#### [DESCRIPTION OF THE TASK]
Go to the line below containing "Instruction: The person" and print exactly from there through the line containing "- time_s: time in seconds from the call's", both included. Print nothing else.
== == ==
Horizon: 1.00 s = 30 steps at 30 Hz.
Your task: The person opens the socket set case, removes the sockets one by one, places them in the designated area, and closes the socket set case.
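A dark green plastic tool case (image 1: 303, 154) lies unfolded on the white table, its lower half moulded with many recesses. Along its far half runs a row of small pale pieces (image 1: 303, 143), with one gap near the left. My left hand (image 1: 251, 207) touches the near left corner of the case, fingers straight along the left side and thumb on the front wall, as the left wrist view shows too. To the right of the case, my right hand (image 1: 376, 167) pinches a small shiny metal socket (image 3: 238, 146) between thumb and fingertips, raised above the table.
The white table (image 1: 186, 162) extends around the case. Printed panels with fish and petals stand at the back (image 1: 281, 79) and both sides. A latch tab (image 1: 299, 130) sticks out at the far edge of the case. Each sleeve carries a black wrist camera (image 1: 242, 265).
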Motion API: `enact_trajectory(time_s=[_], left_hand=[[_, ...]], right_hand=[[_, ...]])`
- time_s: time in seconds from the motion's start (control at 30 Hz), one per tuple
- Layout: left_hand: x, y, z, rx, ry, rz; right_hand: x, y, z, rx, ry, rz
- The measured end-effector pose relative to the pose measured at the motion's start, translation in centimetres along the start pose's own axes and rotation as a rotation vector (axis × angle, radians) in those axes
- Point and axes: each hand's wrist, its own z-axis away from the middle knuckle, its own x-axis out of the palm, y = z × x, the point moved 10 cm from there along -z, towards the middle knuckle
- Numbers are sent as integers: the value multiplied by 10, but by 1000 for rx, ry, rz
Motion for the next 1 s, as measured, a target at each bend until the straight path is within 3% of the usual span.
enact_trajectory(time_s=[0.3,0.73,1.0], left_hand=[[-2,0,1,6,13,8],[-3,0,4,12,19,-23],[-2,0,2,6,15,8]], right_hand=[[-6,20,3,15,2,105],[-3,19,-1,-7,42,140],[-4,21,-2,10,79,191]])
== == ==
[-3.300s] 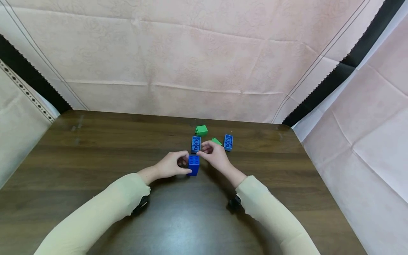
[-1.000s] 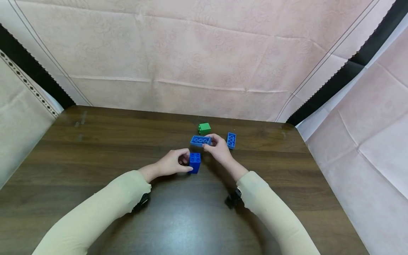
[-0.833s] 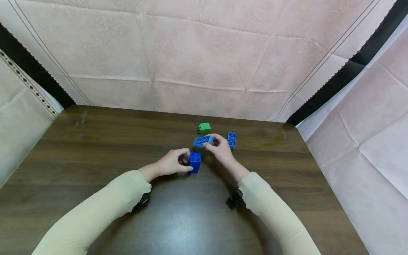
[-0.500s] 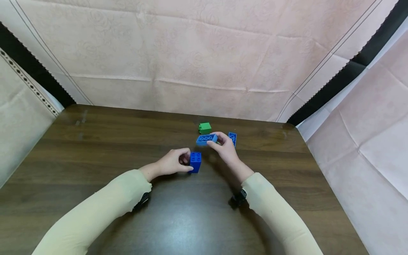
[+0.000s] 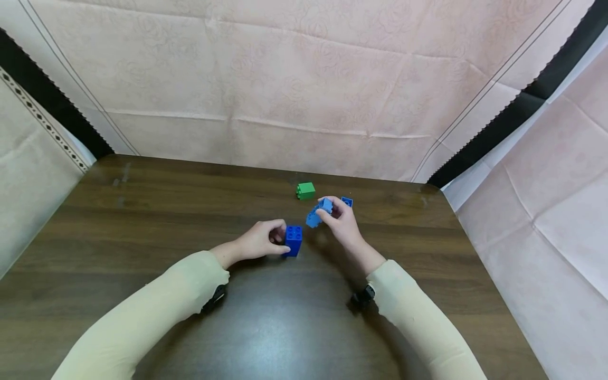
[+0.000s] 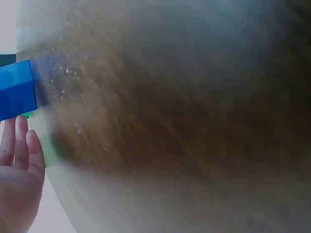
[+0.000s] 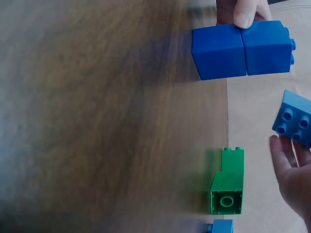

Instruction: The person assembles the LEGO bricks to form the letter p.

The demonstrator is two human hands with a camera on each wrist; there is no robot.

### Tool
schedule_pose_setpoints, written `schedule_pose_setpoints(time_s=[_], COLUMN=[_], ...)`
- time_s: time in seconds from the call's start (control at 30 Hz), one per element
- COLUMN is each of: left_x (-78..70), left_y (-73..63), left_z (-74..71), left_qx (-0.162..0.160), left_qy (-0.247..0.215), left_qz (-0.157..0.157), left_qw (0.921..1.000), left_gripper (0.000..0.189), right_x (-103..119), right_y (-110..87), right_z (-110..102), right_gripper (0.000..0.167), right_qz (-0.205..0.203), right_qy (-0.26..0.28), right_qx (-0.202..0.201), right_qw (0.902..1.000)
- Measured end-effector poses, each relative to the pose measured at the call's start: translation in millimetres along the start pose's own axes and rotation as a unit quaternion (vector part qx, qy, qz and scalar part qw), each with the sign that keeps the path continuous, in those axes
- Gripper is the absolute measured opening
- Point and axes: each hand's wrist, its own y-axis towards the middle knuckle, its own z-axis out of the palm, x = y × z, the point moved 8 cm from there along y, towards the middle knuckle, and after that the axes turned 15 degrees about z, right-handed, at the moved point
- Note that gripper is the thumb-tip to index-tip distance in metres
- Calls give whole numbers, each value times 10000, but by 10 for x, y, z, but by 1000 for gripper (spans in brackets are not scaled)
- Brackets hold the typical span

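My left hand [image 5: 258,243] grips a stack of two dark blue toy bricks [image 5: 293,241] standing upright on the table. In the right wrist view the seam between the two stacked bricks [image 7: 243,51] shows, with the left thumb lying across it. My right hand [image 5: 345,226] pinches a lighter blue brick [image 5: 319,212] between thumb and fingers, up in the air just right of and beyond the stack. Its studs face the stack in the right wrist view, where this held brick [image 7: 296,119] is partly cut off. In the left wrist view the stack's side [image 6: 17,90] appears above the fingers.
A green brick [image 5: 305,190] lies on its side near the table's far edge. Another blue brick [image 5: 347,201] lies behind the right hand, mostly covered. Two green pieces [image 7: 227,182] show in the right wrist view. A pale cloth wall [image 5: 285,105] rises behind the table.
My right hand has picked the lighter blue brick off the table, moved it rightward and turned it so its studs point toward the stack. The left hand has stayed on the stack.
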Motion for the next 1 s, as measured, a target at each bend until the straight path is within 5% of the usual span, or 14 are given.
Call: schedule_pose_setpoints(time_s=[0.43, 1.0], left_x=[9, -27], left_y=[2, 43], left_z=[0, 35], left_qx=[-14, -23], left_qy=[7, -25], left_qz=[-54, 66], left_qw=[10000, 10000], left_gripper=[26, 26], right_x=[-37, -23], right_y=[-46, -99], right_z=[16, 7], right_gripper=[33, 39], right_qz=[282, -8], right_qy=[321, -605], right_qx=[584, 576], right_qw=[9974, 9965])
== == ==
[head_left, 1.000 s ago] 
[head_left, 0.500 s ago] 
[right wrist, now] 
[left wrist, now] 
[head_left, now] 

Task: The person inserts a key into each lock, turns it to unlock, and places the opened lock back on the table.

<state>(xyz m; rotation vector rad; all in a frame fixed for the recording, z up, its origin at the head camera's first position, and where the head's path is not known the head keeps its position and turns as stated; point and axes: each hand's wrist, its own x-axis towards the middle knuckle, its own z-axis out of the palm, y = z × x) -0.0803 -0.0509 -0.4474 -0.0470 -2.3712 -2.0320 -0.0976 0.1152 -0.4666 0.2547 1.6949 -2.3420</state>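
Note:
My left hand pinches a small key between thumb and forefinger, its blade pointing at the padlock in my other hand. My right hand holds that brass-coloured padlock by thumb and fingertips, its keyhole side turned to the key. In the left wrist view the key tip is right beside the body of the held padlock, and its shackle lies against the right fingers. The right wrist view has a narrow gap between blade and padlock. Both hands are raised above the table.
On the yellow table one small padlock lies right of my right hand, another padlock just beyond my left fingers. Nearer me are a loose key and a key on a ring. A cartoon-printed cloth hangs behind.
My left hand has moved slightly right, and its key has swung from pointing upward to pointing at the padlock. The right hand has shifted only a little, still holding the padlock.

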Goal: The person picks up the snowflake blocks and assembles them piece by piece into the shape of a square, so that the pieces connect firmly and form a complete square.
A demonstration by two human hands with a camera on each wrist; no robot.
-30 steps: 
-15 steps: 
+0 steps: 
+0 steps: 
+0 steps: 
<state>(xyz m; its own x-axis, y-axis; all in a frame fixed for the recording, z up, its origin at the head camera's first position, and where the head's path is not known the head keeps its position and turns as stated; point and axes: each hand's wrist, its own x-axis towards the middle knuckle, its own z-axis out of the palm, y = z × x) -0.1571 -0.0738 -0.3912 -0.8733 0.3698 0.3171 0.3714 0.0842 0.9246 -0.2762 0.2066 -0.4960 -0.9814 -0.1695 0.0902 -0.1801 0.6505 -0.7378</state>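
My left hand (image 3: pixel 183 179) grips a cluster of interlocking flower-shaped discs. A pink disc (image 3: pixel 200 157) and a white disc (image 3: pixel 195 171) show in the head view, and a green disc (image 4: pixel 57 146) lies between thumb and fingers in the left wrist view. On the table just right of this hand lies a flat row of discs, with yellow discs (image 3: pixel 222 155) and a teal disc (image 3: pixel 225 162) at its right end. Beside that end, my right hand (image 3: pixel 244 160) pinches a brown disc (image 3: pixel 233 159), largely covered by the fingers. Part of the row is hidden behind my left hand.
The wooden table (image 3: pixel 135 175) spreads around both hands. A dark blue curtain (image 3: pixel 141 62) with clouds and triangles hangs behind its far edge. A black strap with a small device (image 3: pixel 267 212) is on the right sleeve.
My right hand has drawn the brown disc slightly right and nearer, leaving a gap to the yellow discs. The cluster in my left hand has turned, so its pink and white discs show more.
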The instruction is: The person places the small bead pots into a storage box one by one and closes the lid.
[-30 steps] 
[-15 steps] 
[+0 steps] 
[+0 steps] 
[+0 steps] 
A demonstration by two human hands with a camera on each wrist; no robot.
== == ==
#### [WRITTEN SOLUTION]
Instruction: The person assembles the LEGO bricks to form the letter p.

The demonstrator is two human hands with a camera on each wrist; there is no robot.

### Tool
schedule_pose_setpoints, written `schedule_pose_setpoints(time_s=[_], COLUMN=[_], ...)`
- time_s: time in seconds from the call's start (control at 30 Hz), one per element

The response above is complete.